7. Valium and other pain pills. I'm told that taking valium and laying in the backseat of the minivan because you have a hurt back makes the ten plus hour trip feel rather floaty and fun. I cannot speak to this PERSONALLY because I had to DRIVE.

8. Dramamine. This we discovered by accident. My daughter tends to get carsick. When she was young we tried wristbands and ginger and other all-natural stuff, to no avail. So we gave her dramamine, which cured the carsickness. We also discovered that dramamine has a most beneficial side effect - SLEEPINESS! Sleeping sleepiness, not just grumpy sleepiness. So can I help it if my kids get carsick?

9.  Exceed the recommended adult to child ratio. You may think two adults to one child is workable, but if you have not adequately prepared for this trip (see tip #2), the one child's energy will quickly exceed that of the two adults. Adding a responsible teenager to the mix may be beneficial, but only if you can threaten and/or bribe the teenager. (I.e. "This is NOT your vacation. This is your JOB. This is how you are working off the cost of that plane ticket to Europe.) Even better if you can invite Nana and Papa to join you for part of the week. This will NOT change your child's behavior, but it will give you a break. You may worry about Nana and Papa's sanity when they offer to take the children for the evening so you can go on a date, but this will be the BEST THING EVER. Papa may take your child to Chick Fil'a where he will play happily in the play place for two hours while you and your husband enjoy a romantic dinner watching the rain lash the Atlantic Ocean.

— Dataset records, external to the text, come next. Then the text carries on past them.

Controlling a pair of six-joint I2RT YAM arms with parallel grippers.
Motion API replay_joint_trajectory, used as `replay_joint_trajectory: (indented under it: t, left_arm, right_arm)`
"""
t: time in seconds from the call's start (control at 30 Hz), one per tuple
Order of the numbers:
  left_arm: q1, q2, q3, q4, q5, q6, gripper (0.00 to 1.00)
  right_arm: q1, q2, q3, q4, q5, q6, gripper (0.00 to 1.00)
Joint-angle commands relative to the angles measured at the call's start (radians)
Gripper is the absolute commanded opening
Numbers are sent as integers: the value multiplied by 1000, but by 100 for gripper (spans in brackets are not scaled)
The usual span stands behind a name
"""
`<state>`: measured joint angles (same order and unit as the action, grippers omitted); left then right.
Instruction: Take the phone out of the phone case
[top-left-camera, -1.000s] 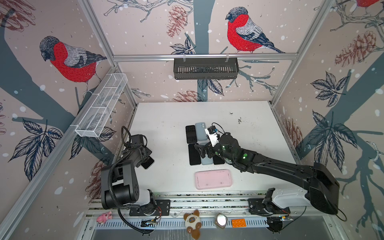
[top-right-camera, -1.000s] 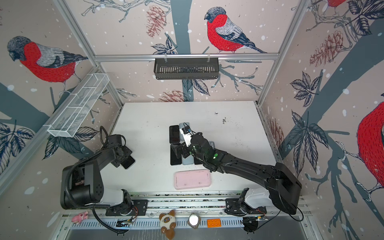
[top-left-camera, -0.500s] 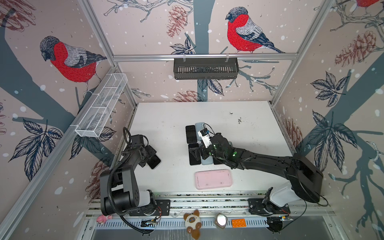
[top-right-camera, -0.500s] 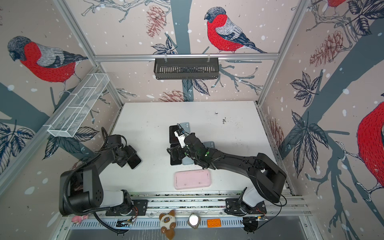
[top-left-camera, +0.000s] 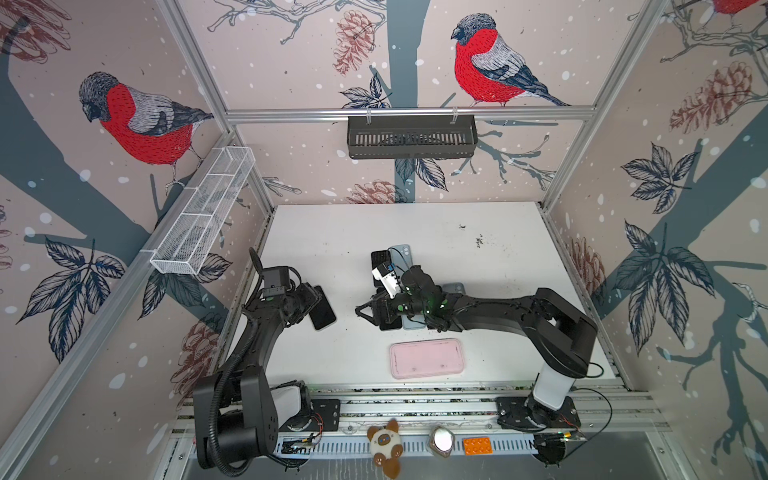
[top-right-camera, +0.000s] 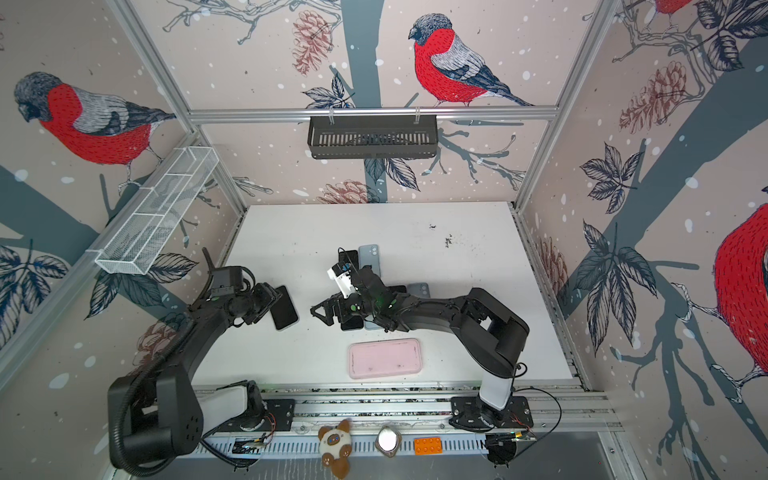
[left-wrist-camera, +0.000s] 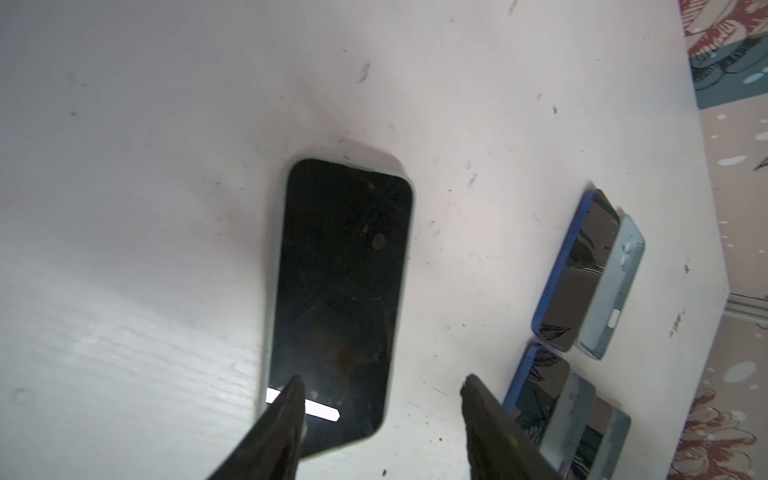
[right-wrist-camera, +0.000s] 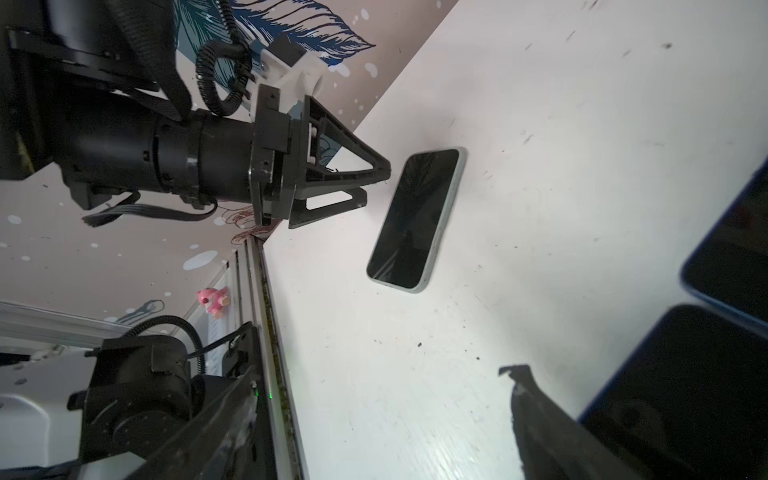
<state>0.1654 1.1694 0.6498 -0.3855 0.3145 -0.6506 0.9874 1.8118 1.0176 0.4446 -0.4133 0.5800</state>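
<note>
- Where the tabletop (top-left-camera: 457, 232) is bare on the left, the phone (left-wrist-camera: 340, 299) lies flat, screen up, inside its pale phone case (left-wrist-camera: 273, 291).
- Left pincer (left-wrist-camera: 382, 380): spread, straddling the phone's end. This looks like the approach step, and closing on the edges is probably next.
- Right pincer (top-left-camera: 365, 311): spread, empty, apart from it.
</note>
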Motion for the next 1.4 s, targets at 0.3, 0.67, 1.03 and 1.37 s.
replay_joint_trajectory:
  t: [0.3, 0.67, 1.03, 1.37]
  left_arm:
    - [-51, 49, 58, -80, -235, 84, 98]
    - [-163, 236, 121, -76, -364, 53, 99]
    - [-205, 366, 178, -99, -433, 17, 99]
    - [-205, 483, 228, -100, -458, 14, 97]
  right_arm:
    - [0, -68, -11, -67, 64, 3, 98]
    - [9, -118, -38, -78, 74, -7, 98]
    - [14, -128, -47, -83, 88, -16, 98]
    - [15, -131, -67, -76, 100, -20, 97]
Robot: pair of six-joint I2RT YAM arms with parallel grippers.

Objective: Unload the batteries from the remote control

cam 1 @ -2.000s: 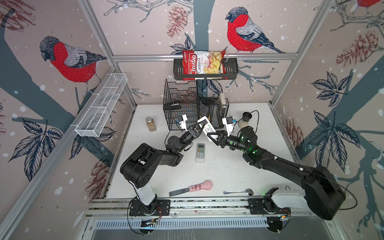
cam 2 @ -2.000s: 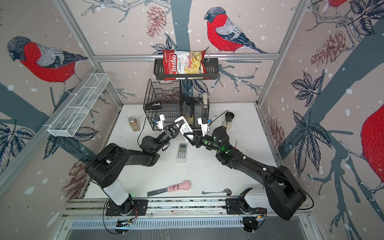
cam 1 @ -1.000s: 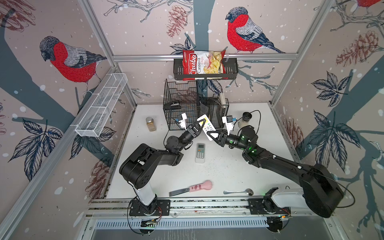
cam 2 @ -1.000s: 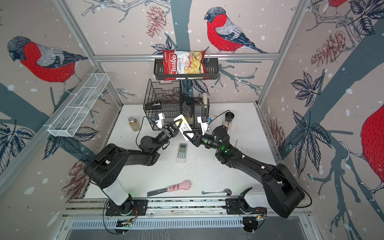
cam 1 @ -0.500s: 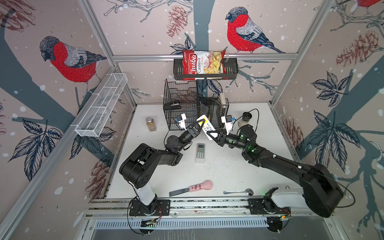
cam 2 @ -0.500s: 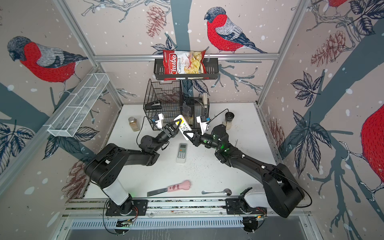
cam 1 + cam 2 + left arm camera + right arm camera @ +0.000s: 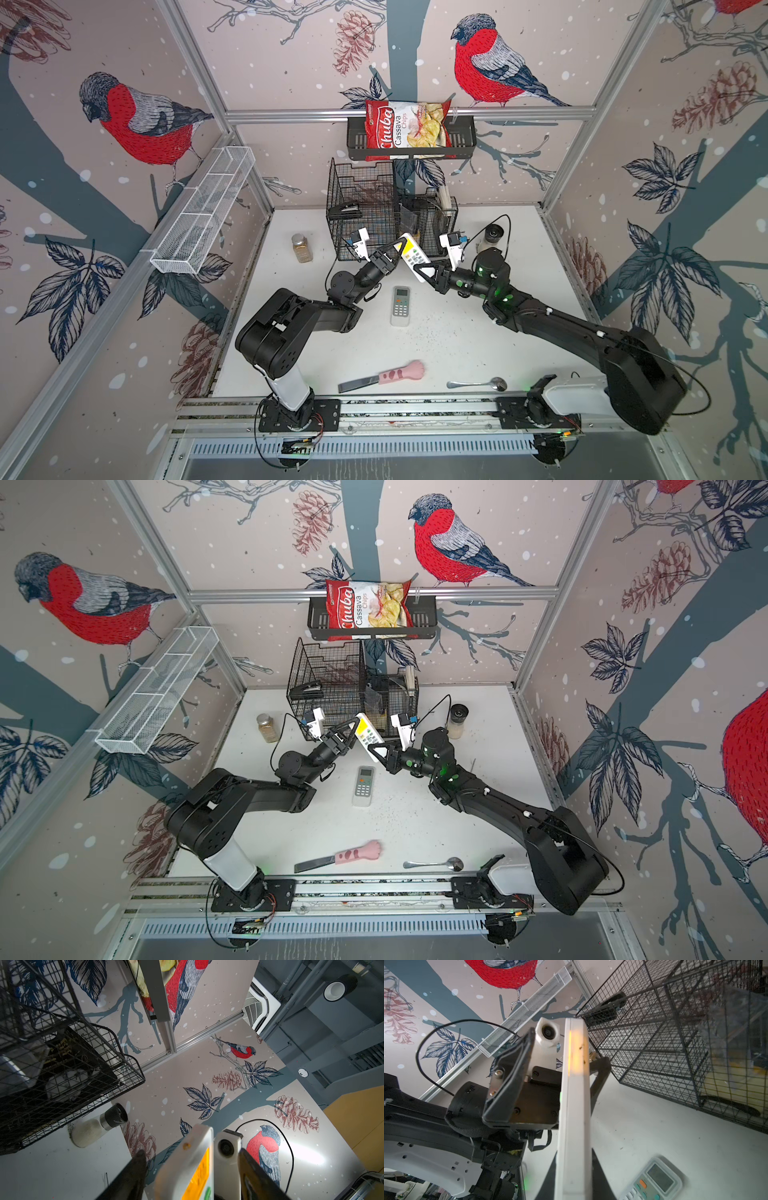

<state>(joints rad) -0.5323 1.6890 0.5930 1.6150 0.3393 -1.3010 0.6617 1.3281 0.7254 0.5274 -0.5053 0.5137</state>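
Observation:
A white remote control (image 7: 412, 256) (image 7: 365, 734) with a yellow screen hangs tilted above the table in front of the wire baskets. My right gripper (image 7: 424, 272) (image 7: 574, 1167) is shut on its lower end, one finger on each flat face. My left gripper (image 7: 395, 251) (image 7: 191, 1152) is open around the remote's upper end (image 7: 187, 1167), with its two dark fingers (image 7: 139, 1167) standing clear on either side. The right wrist view shows the remote edge-on (image 7: 575, 1105). The batteries are hidden. A second, grey-white remote (image 7: 401, 305) (image 7: 363, 785) (image 7: 654, 1180) lies face up on the table below.
Black wire baskets (image 7: 361, 216) stand right behind the grippers. A spice jar (image 7: 301, 248) is at the back left and a grinder (image 7: 492, 237) at the back right. A pink-handled knife (image 7: 399, 372) and a spoon (image 7: 478, 383) lie near the front edge.
My left gripper has opened and let go of the remote's upper end. The right gripper still holds the remote in about the same place.

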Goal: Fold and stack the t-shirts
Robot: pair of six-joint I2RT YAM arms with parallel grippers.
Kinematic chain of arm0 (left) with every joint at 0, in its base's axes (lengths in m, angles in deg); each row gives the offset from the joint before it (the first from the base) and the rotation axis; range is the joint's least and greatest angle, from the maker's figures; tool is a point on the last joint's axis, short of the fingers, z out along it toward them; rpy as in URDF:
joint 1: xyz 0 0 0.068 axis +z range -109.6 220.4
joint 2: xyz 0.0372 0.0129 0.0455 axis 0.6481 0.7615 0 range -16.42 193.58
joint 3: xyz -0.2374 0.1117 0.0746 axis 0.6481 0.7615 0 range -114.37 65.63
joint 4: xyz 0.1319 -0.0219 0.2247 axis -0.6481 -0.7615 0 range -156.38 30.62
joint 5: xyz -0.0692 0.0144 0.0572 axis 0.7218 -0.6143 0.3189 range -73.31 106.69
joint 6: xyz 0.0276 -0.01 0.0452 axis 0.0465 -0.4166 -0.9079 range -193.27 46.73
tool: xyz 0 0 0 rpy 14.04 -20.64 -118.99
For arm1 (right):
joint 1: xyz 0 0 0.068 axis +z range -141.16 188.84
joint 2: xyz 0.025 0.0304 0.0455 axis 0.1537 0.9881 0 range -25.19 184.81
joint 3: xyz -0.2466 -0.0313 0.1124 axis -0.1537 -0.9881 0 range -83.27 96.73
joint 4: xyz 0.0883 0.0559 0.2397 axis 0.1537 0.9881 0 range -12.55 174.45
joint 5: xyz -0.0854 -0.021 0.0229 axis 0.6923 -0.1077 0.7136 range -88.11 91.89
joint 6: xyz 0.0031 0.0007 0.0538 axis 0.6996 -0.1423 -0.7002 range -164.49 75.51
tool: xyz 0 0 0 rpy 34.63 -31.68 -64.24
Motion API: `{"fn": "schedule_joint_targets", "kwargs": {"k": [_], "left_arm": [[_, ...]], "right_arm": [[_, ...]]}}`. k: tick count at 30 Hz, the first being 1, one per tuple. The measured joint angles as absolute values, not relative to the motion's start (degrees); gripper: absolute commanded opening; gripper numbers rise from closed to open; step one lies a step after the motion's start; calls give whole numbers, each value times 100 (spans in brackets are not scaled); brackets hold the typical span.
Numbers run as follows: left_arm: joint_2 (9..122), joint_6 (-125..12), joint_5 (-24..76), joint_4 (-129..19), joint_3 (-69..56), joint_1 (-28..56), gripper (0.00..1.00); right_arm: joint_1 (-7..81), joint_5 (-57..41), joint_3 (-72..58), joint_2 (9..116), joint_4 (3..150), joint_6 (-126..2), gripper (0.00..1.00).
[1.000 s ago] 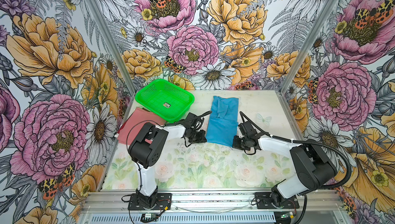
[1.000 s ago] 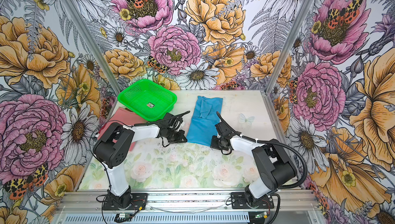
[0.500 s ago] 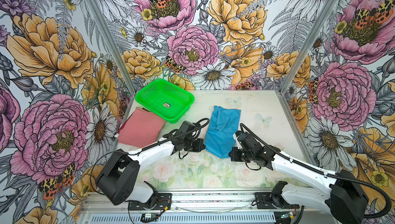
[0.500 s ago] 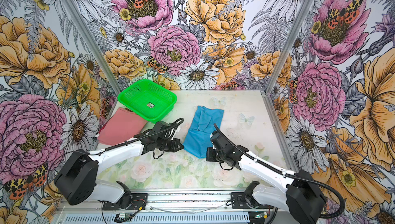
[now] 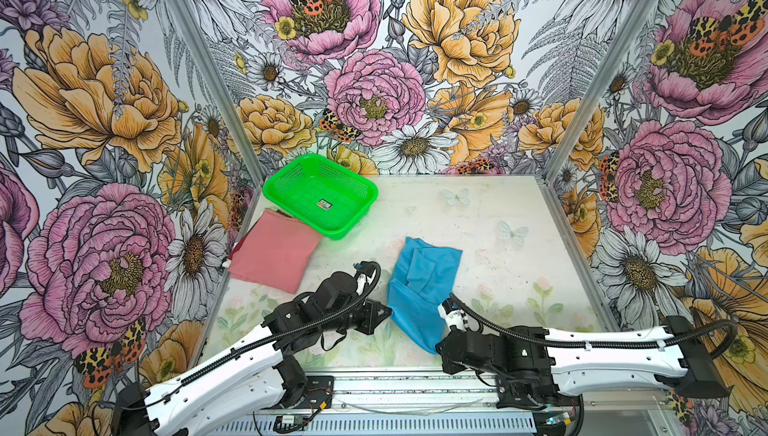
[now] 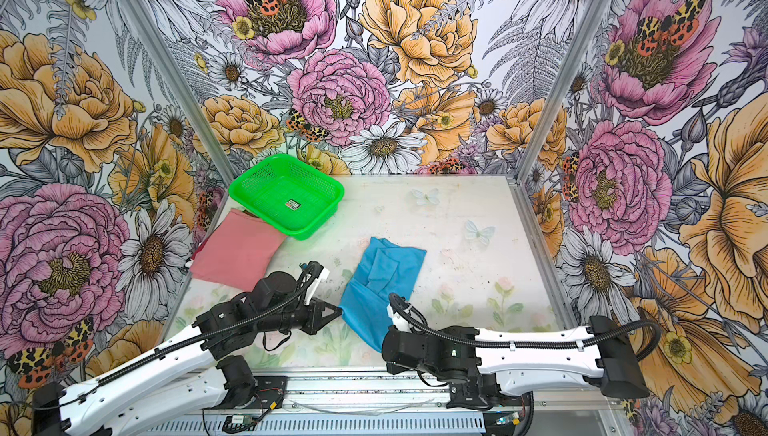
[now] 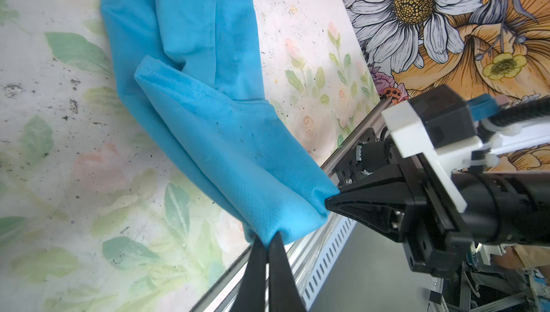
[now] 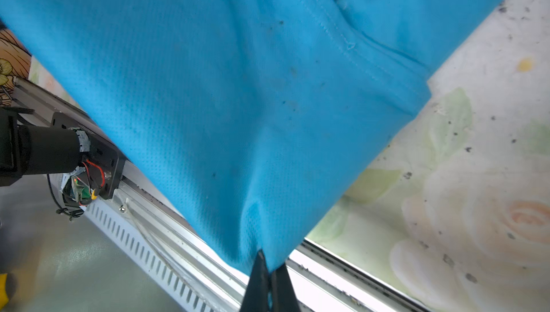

10. Sponge Bob will buy you thirty minutes of quiet. You may think this is the most asinine cartoon ever, but while on vacation at the beach it does have certain educational value. ("See, crabby patties! That's what Mama ordered at the restaurant.")

11. Forget your wallet. Your child will realize quite quickly that the little beach kiosks sell TOYS, and he will bug you relentlessly for those toys. If you leave your wallet at the condo, then you will not be lying when you say, "Oh, I would love to buy you a toy, but I don't have my money." (If you are staying in one of those posh hotels that will charge purchases to your room, then you're out of luck.) This will work approximately one time before your child sneaks your wallet into the beach bag. Then you must lie and tell your child that the beach takes a different kind of money. "We're in the South, you see." 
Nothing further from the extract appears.